The fundamental economic question of the AI transition is not whether AI creates surplus. The surplus is real, large, and well-documented: twenty-fold productivity multipliers, trillion-dollar market capitalizations, and a collapse of the imagination-to-artifact ratio. The consequential question is who captures the surplus. Varian's framework answers this through the standard economic analysis of bargaining power: in any transaction, the surplus is divided according to the participants' relative alternatives, and the AI economy has specific, identifiable patterns of alternative-distribution that predict the flow of value.
Four classes of participants appear in the AI economy, each with distinct bargaining positions. The AI provider (Anthropic, OpenAI, Google) has significant bargaining power: control over model access, switching costs that limit user alternatives, network effects that make the leading platform more valuable than competitors. The user (developer, entrepreneur, knowledge worker) has bargaining power that varies with their human capital — strong judgment and deep expertise provide alternatives (combining tools, using open-source, switching platforms) that less-skilled users lack. The end consumer captures surplus to the extent that competition among producers drives prices toward cost, which depends on the competitive structure of downstream markets. The creator whose work trained the models currently captures almost nothing, because the training data was collected without compensation mechanisms.
The pattern that emerges is specific: surplus flows upward and inward. Upward, toward firms with the most market power. Inward, toward workers with the strongest human capital. The class-analysis pattern is familiar from every previous information-technology transition. The newspaper revolution concentrated value in platforms, not reporters. The music industry's digital transition concentrated value in streaming services, not musicians. The AI transition is poised to repeat this pattern unless institutional intervention alters the distribution.
The institutional interventions that could alter the distribution are known from previous transitions: competition policy that prevents excessive concentration, labor-market institutions that preserve worker bargaining power, tax policy that captures a share of productivity gains for public investment, intellectual property reforms that compensate creators, and educational investments that expand the supply of the scarce complement. Each has precedent, costs, trade-offs, and political obstacles. None operates automatically; each requires deliberate institutional design and political will.

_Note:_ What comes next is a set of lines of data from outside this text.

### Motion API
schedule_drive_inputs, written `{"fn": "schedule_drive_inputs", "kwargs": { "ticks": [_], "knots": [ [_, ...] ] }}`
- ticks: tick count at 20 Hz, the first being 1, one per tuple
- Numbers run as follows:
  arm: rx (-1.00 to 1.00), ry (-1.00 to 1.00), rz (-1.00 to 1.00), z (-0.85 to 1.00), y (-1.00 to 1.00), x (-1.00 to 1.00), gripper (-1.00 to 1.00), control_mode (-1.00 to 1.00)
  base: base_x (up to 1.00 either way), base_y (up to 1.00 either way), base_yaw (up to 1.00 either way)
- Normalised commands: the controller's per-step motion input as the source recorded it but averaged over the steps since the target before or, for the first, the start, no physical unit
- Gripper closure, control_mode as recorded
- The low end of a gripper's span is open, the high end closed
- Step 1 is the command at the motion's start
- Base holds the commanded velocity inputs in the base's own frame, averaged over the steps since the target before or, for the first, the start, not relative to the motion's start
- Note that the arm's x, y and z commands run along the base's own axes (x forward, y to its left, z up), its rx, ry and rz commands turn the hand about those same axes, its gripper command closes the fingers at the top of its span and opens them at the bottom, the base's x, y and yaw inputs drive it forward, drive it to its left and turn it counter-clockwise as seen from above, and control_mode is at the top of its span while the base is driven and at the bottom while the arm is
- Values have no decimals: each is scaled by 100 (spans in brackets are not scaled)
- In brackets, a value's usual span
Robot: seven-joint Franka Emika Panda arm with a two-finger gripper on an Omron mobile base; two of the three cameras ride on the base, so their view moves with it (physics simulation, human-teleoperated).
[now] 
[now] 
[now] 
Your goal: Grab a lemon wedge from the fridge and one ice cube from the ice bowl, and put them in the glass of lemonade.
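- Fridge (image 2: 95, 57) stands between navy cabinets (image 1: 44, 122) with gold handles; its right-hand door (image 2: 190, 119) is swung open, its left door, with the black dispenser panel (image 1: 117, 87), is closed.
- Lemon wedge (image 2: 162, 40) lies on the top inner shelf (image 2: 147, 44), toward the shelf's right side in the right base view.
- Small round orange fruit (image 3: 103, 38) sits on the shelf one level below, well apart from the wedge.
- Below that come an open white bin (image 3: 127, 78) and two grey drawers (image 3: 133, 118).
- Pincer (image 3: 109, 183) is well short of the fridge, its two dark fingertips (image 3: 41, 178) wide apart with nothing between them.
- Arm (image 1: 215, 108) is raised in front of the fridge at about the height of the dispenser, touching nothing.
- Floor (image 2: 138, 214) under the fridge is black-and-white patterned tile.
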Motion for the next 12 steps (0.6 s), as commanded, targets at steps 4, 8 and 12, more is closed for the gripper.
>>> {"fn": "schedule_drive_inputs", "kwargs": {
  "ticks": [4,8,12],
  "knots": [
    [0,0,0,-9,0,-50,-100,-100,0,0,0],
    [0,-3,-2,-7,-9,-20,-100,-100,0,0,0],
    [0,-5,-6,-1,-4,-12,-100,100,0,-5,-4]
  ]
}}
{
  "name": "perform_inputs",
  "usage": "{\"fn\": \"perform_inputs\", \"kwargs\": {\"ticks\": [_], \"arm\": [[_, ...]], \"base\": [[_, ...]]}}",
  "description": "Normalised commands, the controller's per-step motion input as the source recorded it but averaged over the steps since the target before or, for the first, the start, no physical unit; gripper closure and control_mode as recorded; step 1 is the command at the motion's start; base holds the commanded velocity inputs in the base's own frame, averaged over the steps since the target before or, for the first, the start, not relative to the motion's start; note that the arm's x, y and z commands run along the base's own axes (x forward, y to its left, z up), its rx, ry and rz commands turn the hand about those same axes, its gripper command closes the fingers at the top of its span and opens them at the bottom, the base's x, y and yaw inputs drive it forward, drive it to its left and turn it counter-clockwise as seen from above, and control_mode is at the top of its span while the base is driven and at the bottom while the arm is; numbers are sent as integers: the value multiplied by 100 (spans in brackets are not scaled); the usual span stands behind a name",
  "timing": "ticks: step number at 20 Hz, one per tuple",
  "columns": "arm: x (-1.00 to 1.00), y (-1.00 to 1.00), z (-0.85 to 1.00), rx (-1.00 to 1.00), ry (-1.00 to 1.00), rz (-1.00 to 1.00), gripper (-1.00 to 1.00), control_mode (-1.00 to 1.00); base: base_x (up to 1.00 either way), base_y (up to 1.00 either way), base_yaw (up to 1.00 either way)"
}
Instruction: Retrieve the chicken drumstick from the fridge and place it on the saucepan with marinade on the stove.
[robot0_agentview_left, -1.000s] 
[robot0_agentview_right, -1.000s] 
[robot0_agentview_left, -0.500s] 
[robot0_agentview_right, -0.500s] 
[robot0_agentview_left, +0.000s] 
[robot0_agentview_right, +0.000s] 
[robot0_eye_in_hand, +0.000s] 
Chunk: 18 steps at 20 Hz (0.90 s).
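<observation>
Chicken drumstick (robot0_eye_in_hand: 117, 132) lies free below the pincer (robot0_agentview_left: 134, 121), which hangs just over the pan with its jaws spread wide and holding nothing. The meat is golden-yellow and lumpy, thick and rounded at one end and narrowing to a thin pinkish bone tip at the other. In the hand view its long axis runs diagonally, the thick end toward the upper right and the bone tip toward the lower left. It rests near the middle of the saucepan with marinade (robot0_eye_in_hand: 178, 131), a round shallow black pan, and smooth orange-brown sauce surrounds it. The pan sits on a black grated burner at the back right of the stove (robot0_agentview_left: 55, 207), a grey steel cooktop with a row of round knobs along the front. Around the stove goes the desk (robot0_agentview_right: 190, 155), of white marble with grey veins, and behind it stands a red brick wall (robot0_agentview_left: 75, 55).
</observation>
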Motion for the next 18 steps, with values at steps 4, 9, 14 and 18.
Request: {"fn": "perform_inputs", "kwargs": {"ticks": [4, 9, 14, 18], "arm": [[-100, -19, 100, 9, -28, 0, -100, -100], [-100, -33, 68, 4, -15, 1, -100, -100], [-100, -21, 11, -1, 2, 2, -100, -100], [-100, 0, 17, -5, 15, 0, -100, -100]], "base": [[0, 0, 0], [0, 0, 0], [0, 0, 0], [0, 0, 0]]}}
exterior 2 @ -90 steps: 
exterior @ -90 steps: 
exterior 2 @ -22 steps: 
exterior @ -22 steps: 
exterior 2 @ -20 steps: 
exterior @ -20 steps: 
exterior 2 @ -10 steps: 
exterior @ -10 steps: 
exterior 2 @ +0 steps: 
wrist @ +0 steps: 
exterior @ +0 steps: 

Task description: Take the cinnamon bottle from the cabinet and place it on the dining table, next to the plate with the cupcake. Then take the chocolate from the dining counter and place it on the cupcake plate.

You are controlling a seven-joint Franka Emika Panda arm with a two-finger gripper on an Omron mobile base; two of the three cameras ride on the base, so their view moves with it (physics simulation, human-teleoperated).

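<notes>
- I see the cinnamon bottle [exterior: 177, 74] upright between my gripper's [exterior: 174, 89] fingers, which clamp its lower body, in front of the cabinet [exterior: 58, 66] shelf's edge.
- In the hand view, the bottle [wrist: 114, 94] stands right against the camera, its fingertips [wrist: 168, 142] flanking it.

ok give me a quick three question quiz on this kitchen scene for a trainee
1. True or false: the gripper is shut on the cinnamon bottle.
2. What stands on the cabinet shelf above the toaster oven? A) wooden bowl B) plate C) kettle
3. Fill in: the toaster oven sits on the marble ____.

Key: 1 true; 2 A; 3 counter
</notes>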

The speed of the AI transition compresses the window during which institutional intervention can shape the distribution. Network effects compound rapidly. Switching costs accumulate with each interaction. Market structures harden as leading platforms consolidate their positions. Competition policy that arrives after consolidation is competition policy that arrives too late.
The framework combines Varian's information-market economics with Akerlof's bargaining-power analysis and the historical record of how previous technology transitions distributed their surplus. The distinctive contribution is the specific application to AI's structural features: high fixed costs, zero marginal costs, network effects, and switching costs that compound through use.
Surplus is real; distribution is contested. AI creates enormous value; who captures it depends on institutional structures, not on the technology itself.
Bargaining power determines capture. Parties with more alternatives capture more surplus; the AI economy has specific patterns of alternative distribution.
The default flow is upward and inward. Absent intervention, surplus concentrates in firms with market power and workers with strong human capital.
Creators are structurally disadvantaged. The training-data foundation of AI capability was acquired without compensation mechanisms, leaving creators outside the surplus division.
The intervention window is narrow. Network effects and switching costs compound rapidly; competition policy after consolidation is largely ineffective.
Libertarian economists argue that markets will eventually produce efficient distributional outcomes without intervention, citing historical cases where new technologies eventually raised wages broadly. Critics respond that the "eventually" in these cases was measured in generations, and the generations that bore the adjustment costs do not recover when subsequent generations benefit.